Sad news. Perhaps the last connection to OG physics. I was fortunate to meet Dr Yang a few times. Surreal to hear him describe working for Fermi and Oppenheimer and his reaction on hearing about the Hiroshima detonation.
~2/3 of US Nobel Laureates have not been born in the US. This tells you that things are a bit complex to analyze. You can also take into account second generation ones.
The research competition is basically a funding competition nowadays.

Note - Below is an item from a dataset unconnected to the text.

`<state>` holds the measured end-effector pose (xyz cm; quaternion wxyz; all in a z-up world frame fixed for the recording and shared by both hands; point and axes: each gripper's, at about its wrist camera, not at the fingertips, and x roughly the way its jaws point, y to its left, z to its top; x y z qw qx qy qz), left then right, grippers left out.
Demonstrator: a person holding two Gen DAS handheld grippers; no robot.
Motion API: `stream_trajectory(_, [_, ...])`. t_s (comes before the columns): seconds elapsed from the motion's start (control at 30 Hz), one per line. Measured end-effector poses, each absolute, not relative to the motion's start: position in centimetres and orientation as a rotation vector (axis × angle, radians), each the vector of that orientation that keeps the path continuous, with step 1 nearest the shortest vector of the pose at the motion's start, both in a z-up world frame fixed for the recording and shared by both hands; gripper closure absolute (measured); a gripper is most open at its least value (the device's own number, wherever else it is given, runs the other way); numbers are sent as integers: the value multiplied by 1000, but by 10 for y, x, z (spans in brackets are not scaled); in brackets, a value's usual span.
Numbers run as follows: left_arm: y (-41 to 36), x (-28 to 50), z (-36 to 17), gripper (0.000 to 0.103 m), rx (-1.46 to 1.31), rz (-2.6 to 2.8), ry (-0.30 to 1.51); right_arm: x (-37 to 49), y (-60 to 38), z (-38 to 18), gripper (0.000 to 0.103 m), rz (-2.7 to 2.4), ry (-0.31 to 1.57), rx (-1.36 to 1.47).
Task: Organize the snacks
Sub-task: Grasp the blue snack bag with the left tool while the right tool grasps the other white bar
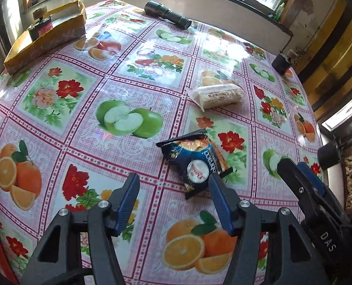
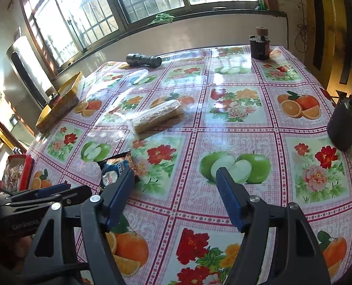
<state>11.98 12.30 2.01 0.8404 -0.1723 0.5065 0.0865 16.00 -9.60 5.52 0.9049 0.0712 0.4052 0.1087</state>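
A dark blue snack packet (image 1: 196, 161) lies on the fruit-print tablecloth, just ahead of my left gripper's right finger. It also shows in the right wrist view (image 2: 115, 168), partly behind my right gripper's left finger. A clear-wrapped pack of pale biscuits (image 1: 217, 95) lies farther out; it also shows in the right wrist view (image 2: 160, 116). My left gripper (image 1: 173, 180) is open and empty above the cloth. My right gripper (image 2: 174, 173) is open and empty; its fingers also show at the right of the left wrist view (image 1: 294, 171).
A yellow cardboard box (image 1: 45, 40) holding a small dark item sits at the far left. A black flashlight (image 1: 167, 14) lies at the far edge. Two dark jars (image 2: 260, 45) (image 2: 345, 125) stand at the right. A red tin (image 2: 19, 173) sits at the left edge.
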Motion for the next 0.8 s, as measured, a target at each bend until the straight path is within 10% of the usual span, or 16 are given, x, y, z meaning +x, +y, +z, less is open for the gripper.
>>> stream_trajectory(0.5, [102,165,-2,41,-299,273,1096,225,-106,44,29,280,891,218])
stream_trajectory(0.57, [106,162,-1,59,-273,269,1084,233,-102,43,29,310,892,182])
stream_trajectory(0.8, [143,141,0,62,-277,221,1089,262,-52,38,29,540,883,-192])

In the 20th century, China had far less research funding for universities compared to U.S.. That's due to two facts:
1. China was poor back then.
2. China had barely no high-tech industries which can provide additional financial support to labs and cultivate talents.
Therefore, people got high-level education who want to pursue a research career would have less chance to get a job in China (at least mainland) and had to go to U.S., EU or Japan to utilize their knowledge.
In fact, until now, U.S. still offers the highest the research funding to its universities. That's why there're so many Chinese students in U.S. schools.
I don't think it's a crackpot theory. The basic idea is that the gauge group is the group of rescalings of the units of money, and arbitrage appears as curvature in the gauge field, i.e. you end up with a net change when you parallel-transport money around a loop in the (discrete) space of assets and time.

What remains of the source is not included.